PROBLEM STATEMENT: Output the whole listing again, exactly as it reads.

DATA SEGMENT:
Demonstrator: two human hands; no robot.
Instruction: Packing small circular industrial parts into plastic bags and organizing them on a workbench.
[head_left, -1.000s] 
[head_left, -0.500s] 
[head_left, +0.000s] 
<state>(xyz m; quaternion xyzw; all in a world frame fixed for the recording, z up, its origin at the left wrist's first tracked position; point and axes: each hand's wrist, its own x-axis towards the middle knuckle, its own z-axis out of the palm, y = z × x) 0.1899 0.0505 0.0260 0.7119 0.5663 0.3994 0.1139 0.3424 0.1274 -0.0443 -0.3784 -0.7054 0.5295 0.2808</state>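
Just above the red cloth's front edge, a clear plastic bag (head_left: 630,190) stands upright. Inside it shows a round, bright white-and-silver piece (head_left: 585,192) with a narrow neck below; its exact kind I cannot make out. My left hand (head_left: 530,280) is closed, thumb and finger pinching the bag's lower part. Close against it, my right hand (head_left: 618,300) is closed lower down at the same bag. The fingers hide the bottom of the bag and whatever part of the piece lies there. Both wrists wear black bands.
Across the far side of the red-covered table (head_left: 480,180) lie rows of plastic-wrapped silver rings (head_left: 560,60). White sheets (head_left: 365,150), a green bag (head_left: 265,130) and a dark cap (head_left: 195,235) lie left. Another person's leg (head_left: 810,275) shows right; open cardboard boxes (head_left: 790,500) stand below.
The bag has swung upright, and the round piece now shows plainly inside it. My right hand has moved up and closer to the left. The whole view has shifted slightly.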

RESPONSE TO THIS EXERCISE:
Demonstrator: two human hands; no robot.
Instruction: Packing small circular industrial parts into plastic bags and organizing them on a workbench.
[head_left, -1.000s] 
[head_left, -0.500s] 
[head_left, +0.000s] 
<state>(xyz m; quaternion xyzw; all in a world frame fixed for the recording, z up, its origin at the left wrist's first tracked position; point and axes: each hand's wrist, its own x-axis towards the middle knuckle, its own z-axis out of the palm, y = z × x) 0.1899 0.0505 0.0260 0.7119 0.5663 0.3994 0.1139 0.3424 0.1274 -0.0443 -0.3784 -0.7054 0.5295 0.2808</state>
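Just above the red cloth's front edge, a clear plastic bag (head_left: 630,190) stands upright. Inside it shows a round, bright white-and-silver piece (head_left: 585,192) with a narrow neck below; its exact kind I cannot make out. My left hand (head_left: 530,280) is closed, thumb and finger pinching the bag's lower part. Close against it, my right hand (head_left: 618,300) is closed lower down at the same bag. The fingers hide the bottom of the bag and whatever part of the piece lies there. Both wrists wear black bands.
Across the far side of the red-covered table (head_left: 480,180) lie rows of plastic-wrapped silver rings (head_left: 560,60). White sheets (head_left: 365,150), a green bag (head_left: 265,130) and a dark cap (head_left: 195,235) lie left. Another person's leg (head_left: 810,275) shows right; open cardboard boxes (head_left: 790,500) stand below.
The bag has swung upright, and the round piece now shows plainly inside it. My right hand has moved up and closer to the left. The whole view has shifted slightly.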

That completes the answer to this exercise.